▶ _What the exercise asks_:
What lines below contain the word "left"? Please pull each one out.

[Given material — start]

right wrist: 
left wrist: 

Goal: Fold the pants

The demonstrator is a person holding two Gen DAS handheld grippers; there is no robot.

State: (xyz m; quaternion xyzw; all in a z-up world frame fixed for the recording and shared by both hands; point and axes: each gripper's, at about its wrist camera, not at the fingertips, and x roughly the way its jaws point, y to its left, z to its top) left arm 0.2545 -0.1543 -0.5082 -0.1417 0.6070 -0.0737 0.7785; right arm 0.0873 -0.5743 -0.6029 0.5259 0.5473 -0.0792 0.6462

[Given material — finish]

▶ _Problem solution_:
left wrist: 
State: (xyz m; quaternion xyzw; all in a z-up world frame fixed for the recording and shared by both hands; point and axes: each gripper's, at about its wrist camera, not at the fingertips, and x roughly the way its jaws point, y to its left, z to its top) left arm 0.2545 -0.1543 -0.5082 -0.1417 0.6070 -0.0737 0.7785; right arm 0.0873 -0.5743 -0.6029 0.5259 0.5473 -0.0792 0.6462

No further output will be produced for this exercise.